─── Input records ───

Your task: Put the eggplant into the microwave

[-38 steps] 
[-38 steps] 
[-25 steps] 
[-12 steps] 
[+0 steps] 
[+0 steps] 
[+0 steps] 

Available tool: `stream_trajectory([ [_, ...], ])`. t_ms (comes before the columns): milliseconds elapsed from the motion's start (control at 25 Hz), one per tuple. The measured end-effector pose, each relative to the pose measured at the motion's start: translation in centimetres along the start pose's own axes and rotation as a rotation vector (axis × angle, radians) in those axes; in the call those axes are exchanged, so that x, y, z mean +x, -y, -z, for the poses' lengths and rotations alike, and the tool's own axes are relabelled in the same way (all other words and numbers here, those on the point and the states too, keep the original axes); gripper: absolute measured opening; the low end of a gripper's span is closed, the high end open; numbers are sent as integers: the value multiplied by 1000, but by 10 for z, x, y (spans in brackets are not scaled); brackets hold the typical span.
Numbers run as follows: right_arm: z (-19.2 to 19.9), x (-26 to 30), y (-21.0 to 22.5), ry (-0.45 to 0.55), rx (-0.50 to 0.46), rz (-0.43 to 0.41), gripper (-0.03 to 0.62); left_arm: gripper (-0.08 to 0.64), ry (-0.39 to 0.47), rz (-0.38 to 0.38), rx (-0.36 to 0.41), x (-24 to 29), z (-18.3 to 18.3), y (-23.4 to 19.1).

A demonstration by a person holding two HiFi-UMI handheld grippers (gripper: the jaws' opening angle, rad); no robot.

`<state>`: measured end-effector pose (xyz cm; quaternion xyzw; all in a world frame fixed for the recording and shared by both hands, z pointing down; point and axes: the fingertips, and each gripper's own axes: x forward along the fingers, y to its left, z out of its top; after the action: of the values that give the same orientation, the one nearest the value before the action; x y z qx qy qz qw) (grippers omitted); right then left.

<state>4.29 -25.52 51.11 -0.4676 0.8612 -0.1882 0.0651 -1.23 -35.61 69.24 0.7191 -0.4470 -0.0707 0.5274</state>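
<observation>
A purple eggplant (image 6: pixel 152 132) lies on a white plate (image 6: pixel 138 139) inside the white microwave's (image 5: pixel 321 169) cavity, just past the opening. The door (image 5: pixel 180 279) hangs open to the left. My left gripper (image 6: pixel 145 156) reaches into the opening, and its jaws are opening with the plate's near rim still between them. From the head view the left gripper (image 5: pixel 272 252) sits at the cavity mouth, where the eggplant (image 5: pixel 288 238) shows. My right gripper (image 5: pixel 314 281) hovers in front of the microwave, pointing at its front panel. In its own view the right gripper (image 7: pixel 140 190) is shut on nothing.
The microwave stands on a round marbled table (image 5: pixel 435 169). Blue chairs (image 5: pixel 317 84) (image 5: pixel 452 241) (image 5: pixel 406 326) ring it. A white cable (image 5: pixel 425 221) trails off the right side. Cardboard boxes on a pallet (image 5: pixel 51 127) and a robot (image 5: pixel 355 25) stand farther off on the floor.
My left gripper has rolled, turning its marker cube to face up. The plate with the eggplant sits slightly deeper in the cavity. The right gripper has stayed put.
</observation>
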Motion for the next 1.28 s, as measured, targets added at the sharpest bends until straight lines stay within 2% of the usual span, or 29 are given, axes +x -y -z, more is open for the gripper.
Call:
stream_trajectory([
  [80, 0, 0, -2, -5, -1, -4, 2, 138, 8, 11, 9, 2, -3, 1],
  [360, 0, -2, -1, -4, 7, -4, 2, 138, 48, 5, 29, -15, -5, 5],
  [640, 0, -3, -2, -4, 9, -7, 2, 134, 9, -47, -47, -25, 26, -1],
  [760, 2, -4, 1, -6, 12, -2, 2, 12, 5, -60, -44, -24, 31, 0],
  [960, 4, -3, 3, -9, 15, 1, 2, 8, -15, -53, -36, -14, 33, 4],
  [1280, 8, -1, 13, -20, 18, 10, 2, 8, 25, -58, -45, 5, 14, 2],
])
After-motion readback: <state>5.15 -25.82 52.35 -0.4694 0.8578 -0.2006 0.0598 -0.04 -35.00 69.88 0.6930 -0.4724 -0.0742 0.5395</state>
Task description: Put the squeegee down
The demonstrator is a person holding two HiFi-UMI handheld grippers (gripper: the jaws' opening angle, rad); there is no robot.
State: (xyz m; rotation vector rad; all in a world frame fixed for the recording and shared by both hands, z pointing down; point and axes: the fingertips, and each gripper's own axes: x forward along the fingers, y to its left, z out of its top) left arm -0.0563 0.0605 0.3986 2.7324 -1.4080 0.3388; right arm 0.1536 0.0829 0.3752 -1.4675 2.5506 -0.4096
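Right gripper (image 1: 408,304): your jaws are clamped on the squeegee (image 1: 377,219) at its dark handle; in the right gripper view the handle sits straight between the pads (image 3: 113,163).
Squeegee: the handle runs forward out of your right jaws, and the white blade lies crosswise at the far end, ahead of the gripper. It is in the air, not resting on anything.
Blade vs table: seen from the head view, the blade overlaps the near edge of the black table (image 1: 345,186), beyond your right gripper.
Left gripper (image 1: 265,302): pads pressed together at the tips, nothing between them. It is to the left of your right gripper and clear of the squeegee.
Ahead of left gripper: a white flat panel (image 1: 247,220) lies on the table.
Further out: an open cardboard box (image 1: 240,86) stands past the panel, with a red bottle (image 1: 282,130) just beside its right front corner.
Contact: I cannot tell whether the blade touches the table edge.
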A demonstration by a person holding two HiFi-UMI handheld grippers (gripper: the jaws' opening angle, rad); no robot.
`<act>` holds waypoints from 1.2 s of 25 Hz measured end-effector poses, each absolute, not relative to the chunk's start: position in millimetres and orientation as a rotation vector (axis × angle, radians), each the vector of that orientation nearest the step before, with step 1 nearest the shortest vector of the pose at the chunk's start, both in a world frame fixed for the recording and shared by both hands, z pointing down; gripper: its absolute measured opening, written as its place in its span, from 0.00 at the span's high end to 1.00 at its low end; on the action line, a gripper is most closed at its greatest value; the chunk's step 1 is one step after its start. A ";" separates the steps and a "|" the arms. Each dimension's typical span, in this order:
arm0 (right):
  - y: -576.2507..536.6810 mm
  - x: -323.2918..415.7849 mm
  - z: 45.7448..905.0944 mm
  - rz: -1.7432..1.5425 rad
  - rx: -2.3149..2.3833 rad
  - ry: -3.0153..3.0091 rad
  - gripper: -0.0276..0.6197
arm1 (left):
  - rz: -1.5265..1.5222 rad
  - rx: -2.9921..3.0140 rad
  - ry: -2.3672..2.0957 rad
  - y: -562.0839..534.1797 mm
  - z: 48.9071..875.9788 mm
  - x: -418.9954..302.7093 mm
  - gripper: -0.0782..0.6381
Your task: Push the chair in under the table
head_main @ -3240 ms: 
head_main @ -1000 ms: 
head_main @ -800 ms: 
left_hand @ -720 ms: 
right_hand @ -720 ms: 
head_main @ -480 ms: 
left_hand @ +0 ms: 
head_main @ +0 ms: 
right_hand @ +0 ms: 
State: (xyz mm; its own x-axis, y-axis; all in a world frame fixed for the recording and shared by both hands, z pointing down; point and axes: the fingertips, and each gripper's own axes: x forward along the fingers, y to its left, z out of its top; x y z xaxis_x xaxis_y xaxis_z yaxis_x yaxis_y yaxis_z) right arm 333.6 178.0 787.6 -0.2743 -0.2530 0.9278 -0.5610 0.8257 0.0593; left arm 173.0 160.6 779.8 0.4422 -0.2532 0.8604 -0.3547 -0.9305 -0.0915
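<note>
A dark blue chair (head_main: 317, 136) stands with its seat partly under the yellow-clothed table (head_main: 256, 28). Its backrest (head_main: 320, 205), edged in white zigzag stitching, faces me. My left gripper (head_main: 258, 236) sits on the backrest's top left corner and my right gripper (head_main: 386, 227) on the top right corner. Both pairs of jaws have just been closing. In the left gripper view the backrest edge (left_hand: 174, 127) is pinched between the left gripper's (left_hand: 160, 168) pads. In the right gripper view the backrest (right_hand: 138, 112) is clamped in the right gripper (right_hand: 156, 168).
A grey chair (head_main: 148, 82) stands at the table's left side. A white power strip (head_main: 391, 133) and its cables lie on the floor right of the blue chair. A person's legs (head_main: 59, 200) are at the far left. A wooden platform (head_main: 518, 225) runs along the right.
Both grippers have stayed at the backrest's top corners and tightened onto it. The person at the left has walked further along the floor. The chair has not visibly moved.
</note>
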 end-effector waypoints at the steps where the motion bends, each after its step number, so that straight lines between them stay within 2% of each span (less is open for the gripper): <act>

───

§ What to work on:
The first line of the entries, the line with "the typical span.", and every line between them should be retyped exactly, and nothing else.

§ Solution for this problem:
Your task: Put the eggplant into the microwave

[-38 steps] 
[-38 steps] 
[-25 steps] 
[-12 steps] 
[+0 steps] 
[+0 steps] 
[+0 steps] 

Available tool: `stream_trajectory([ [_, ...], ])`. t_ms (comes before the columns): milliseconds elapsed from the motion's start (control at 25 Hz), one per tuple. The measured end-effector pose, each relative to the pose measured at the motion's start: translation in centimetres along the start pose's own axes and rotation as a rotation vector (axis × angle, radians) in those axes; in the call those axes are exchanged, so that x, y, z mean +x, -y, -z, for the poses' lengths and rotations alike, and the tool's own axes are relabelled in the same way (all other words and numbers here, those on the point and the states too, keep the original axes); gripper: absolute measured opening; the low end of a gripper's span is closed, the high end open; numbers are sent as integers: the value multiplied by 1000, but by 10 for z, x, y (spans in brackets are not scaled); brackets hold the typical span.

No more work remains in this exercise.